What the task asks - Reproduce the listing below precisely, leaving every line intact.

===== Given information

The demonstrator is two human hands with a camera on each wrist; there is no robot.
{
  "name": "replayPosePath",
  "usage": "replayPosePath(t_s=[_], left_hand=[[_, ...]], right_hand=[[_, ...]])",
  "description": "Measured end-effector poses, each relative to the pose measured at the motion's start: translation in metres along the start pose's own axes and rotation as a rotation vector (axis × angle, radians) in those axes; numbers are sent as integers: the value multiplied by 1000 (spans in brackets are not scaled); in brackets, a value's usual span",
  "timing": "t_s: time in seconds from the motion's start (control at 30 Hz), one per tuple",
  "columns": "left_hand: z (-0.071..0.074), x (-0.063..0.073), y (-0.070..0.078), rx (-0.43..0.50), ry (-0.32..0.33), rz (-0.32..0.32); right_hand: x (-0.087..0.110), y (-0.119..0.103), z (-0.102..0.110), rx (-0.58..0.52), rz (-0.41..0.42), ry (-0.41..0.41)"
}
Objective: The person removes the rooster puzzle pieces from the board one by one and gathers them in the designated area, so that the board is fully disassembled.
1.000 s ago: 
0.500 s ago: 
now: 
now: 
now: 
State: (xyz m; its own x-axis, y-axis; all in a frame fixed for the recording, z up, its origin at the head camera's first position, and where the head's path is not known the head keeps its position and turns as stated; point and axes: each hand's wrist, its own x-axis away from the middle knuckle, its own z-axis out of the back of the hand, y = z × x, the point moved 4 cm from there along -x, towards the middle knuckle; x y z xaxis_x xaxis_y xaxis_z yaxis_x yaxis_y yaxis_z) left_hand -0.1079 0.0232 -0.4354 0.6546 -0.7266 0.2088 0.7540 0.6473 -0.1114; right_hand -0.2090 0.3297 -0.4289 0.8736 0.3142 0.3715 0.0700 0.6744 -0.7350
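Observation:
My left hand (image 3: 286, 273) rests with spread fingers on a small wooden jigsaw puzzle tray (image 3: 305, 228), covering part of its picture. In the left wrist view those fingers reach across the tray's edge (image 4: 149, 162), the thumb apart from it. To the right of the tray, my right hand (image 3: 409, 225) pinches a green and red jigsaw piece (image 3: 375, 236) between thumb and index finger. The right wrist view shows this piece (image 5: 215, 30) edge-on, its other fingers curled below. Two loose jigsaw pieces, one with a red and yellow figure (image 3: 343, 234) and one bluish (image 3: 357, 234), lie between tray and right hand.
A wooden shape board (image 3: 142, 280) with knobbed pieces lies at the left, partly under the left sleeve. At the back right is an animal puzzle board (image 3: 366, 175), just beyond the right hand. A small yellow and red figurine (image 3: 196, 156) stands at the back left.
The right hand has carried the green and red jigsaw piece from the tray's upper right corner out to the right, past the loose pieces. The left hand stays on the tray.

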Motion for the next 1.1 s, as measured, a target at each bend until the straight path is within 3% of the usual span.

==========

Written response -
The demonstrator is two human hands with a camera on each wrist; there is no robot.
{
  "name": "replayPosePath",
  "usage": "replayPosePath(t_s=[_], left_hand=[[_, ...]], right_hand=[[_, ...]])",
  "description": "Measured end-effector poses, each relative to the pose measured at the motion's start: translation in metres along the start pose's own axes and rotation as a rotation vector (axis × angle, radians) in those axes; numbers are sent as integers: the value multiplied by 1000 (spans in brackets are not scaled); in brackets, a value's usual span",
  "timing": "t_s: time in seconds from the motion's start (control at 30 Hz), one per tuple",
  "columns": "left_hand: z (-0.071..0.074), x (-0.063..0.073), y (-0.070..0.078), rx (-0.43..0.50), ry (-0.32..0.33), rz (-0.32..0.32); right_hand: x (-0.087..0.110), y (-0.119..0.103), z (-0.102..0.110), rx (-0.58..0.52), rz (-0.41..0.42), ry (-0.41..0.41)"
}
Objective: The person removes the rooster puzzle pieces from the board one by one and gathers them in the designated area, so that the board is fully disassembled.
1.000 s ago: 
0.500 s ago: 
now: 
now: 
now: 
State: (xyz m; its own x-axis, y-axis; all in a frame fixed for the recording, z up, its origin at the head camera's first position, and where the head's path is not known the head keeps its position and turns as stated; point and axes: each hand's wrist, its own x-axis away from the middle knuckle, its own z-axis out of the back of the hand, y = z × x, the point moved 4 cm from there along -x, towards the middle knuckle; x y z xaxis_x xaxis_y xaxis_z yaxis_x yaxis_y yaxis_z) left_hand -0.1079 0.0232 -0.4354 0.6546 -0.7266 0.2088 0.7540 0.6473 -0.1114; right_hand -0.2090 0.3297 -0.4289 0.8736 0.3142 0.3715 0.0700 0.6744 -0.7350
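Observation:
My left hand (image 3: 286, 273) rests with spread fingers on a small wooden jigsaw puzzle tray (image 3: 305, 228), covering part of its picture. In the left wrist view those fingers reach across the tray's edge (image 4: 149, 162), the thumb apart from it. To the right of the tray, my right hand (image 3: 409, 225) pinches a green and red jigsaw piece (image 3: 375, 236) between thumb and index finger. The right wrist view shows this piece (image 5: 215, 30) edge-on, its other fingers curled below. Two loose jigsaw pieces, one with a red and yellow figure (image 3: 343, 234) and one bluish (image 3: 357, 234), lie between tray and right hand.
A wooden shape board (image 3: 142, 280) with knobbed pieces lies at the left, partly under the left sleeve. At the back right is an animal puzzle board (image 3: 366, 175), just beyond the right hand. A small yellow and red figurine (image 3: 196, 156) stands at the back left.
The right hand has carried the green and red jigsaw piece from the tray's upper right corner out to the right, past the loose pieces. The left hand stays on the tray.
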
Motion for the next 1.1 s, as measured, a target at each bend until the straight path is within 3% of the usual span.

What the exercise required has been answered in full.